Assorted R functions to aid extraction of named entities using the Apache OpenNLP maximum entropy modelling framework.

This package provides some R functions that are designed to make named entity identification/extraction using the Apache OpenNLP library a bit easier within R. As such, this package extends the existing functionality offered by Kurt Hornik's openNLP package that is available on CRAN.

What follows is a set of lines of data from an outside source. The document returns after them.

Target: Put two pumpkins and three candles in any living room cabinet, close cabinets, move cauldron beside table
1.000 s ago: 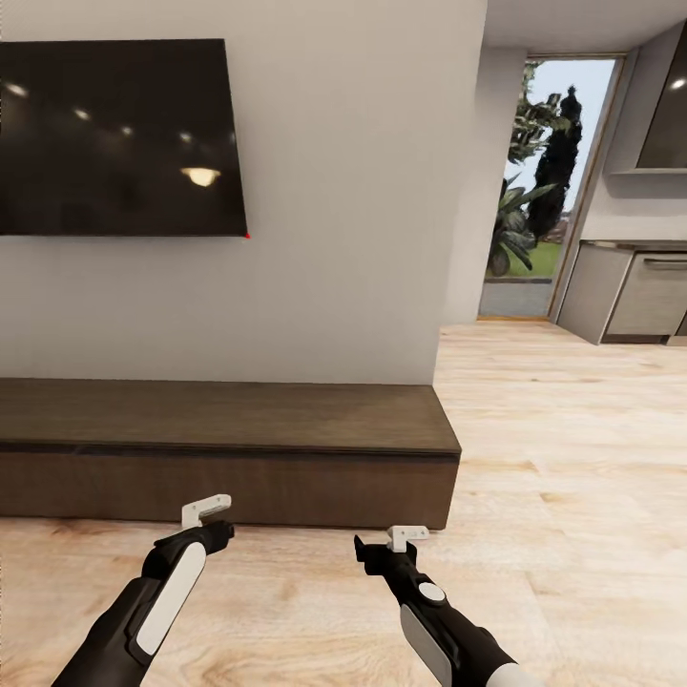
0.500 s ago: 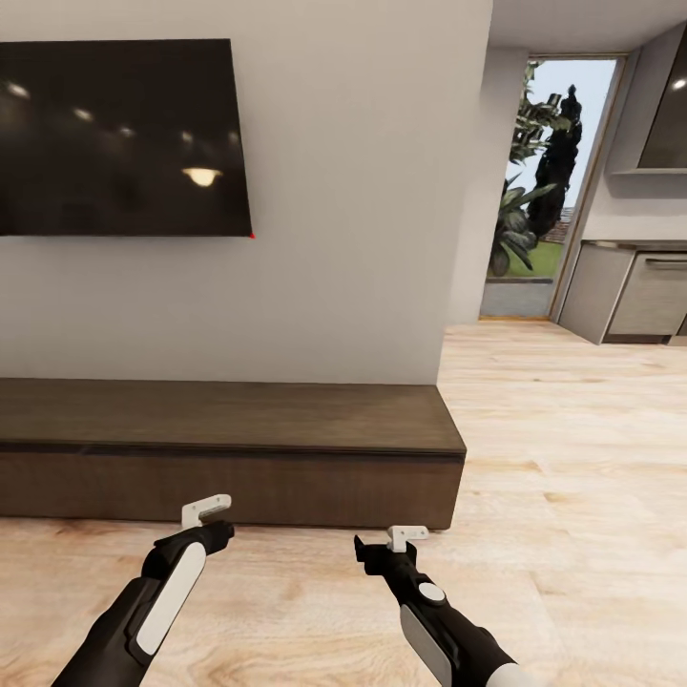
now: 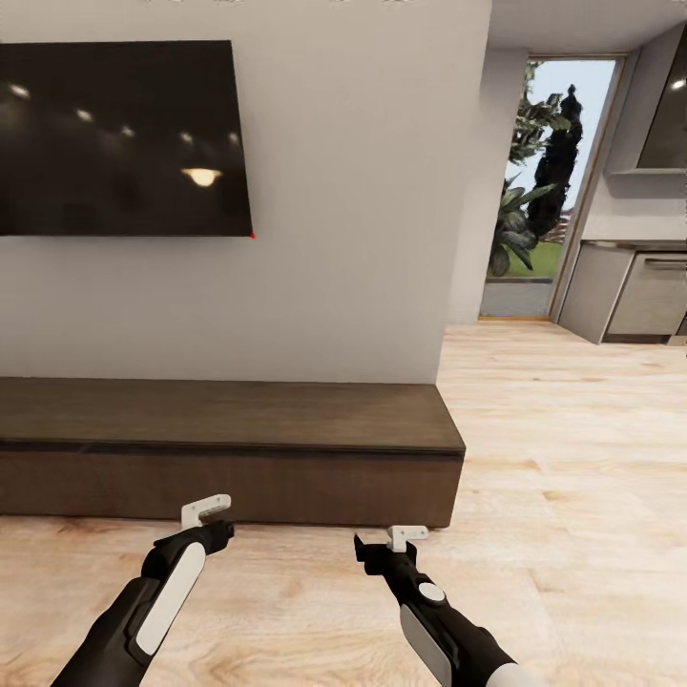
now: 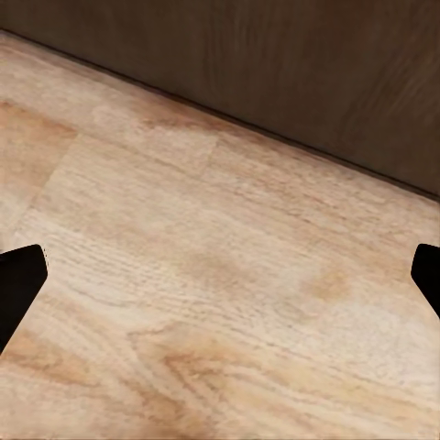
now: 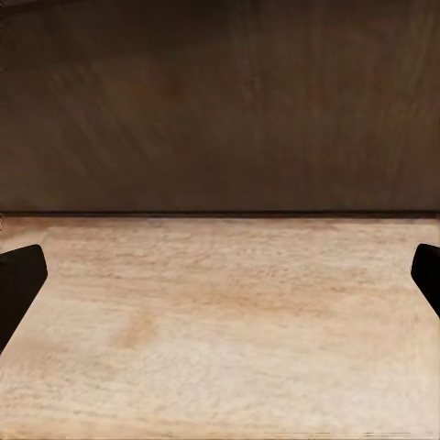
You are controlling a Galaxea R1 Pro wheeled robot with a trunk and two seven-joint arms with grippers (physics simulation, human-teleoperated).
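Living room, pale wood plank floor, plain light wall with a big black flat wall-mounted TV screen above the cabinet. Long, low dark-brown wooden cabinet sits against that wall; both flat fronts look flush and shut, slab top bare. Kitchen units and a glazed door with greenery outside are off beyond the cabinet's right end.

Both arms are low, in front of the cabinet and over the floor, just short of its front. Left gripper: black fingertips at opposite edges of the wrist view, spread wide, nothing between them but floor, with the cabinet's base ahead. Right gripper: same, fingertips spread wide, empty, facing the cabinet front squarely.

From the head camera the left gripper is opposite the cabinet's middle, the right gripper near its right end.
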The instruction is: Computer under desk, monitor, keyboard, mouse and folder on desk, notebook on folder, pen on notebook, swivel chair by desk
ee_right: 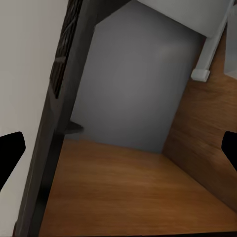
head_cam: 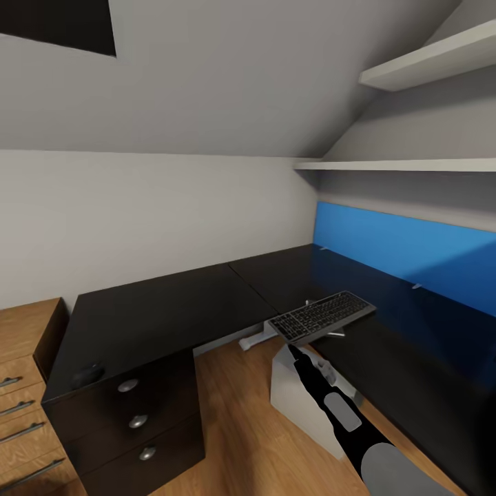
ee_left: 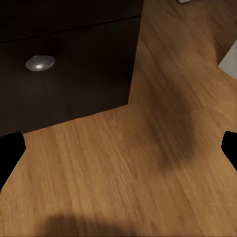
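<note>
The black keyboard [head_cam: 322,317] lies slanted at the inner edge of the black L-shaped desk [head_cam: 158,317], its near end jutting past the edge. My right gripper [head_cam: 293,350] reaches up just below that near corner. In the right wrist view the right gripper [ee_right: 118,148] is open, fingers far apart, and the keyboard [ee_right: 65,47] shows edge-on to one side, not between them. The small black mouse [head_cam: 88,374] sits on the desk's left end. The light grey computer [head_cam: 303,396] stands on the floor under the desk. My left gripper [ee_left: 118,153] hangs open over the wooden floor.
A black drawer unit [head_cam: 138,420] with round knobs [ee_left: 39,62] stands under the desk's left end, and a wooden dresser [head_cam: 24,406] beside it. A blue wall panel [head_cam: 406,251] runs behind the desk, with white shelves [head_cam: 427,65] above. The desk's white leg [head_cam: 256,337] stands near the keyboard.
</note>
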Available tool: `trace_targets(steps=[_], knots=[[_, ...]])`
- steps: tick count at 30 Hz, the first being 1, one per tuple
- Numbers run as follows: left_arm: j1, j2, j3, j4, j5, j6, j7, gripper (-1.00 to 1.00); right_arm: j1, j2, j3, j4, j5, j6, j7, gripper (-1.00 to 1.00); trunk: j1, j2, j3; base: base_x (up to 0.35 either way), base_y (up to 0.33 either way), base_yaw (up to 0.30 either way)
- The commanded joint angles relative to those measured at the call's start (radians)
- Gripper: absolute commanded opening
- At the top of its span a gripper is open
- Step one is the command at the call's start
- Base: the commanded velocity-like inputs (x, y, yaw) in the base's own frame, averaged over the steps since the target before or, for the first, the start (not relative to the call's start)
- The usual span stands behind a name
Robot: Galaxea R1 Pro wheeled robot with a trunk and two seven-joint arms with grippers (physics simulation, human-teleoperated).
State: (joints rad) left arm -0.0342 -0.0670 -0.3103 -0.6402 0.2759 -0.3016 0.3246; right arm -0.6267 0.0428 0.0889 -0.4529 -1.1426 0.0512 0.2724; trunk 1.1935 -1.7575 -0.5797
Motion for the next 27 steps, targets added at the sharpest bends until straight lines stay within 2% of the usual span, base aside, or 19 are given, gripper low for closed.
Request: trace_targets(steps=[1, 27], knots=[[-0.001, 0.001, -0.007, 0.001, 0.009, -0.005, 0.007, 1.00, -0.001, 0.000, 0.002, 0.000, -0.010, 0.002, 0.002, 1.00, 0.000, 0.000, -0.001, 0.168, 0.138, 0.000], [-0.001, 0.000, -0.008, 0.001, 0.011, -0.004, 0.005, 1.00, -0.001, -0.001, 0.002, -0.001, -0.010, 0.002, 0.002, 1.00, 0.000, 0.000, -0.001, 0.065, 0.023, 0.000]])
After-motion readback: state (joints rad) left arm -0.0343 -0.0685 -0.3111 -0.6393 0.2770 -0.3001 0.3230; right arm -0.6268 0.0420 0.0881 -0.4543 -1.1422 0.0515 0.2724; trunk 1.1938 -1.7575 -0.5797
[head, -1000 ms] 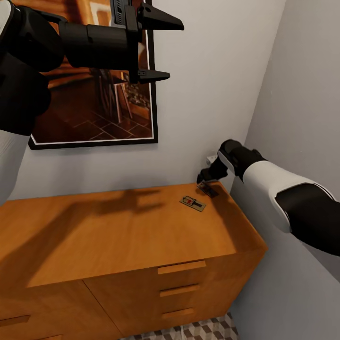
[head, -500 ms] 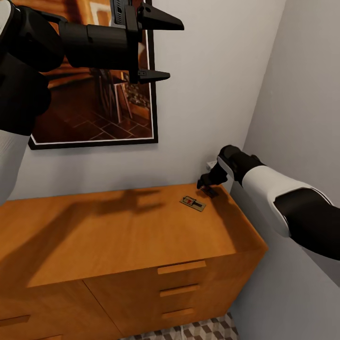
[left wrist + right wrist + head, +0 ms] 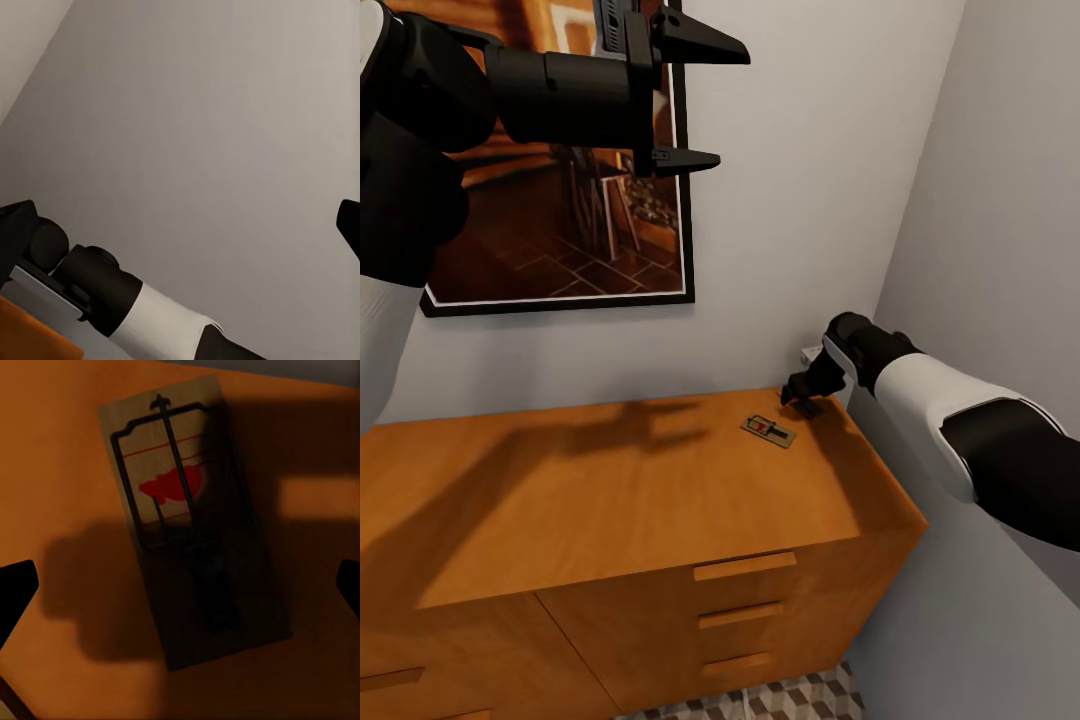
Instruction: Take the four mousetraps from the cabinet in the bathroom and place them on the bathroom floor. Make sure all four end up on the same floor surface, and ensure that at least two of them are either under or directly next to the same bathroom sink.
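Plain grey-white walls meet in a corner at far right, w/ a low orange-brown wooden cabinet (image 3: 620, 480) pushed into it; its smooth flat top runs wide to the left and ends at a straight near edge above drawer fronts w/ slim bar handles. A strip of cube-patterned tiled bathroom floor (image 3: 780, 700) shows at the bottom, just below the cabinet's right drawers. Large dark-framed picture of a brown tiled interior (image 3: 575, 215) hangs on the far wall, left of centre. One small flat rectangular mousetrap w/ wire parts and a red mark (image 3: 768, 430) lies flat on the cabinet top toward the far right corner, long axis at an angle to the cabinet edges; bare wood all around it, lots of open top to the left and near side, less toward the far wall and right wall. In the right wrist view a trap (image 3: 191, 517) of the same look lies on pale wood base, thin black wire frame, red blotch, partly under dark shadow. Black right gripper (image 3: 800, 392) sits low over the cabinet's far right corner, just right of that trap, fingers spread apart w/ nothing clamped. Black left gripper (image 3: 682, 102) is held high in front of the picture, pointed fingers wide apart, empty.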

neRtools contains three principle functions that make the openNLP package easier to use within R: load_nlp_models(): Given a character vector of entity types, loads a set of maximum entropy entity identification models for those entities using the openNLP package. extract_entities(): Given a text input and a set of nlp models (defined by load_nlp_models), outputs a list of named entities identified in that text. entities_in_common(): Given a pair of text inputs, finds a set of named entities that are common to both inputs. contains_entities(): Determines whether a text input contains any entities of a pre-specified type, and reports those entities.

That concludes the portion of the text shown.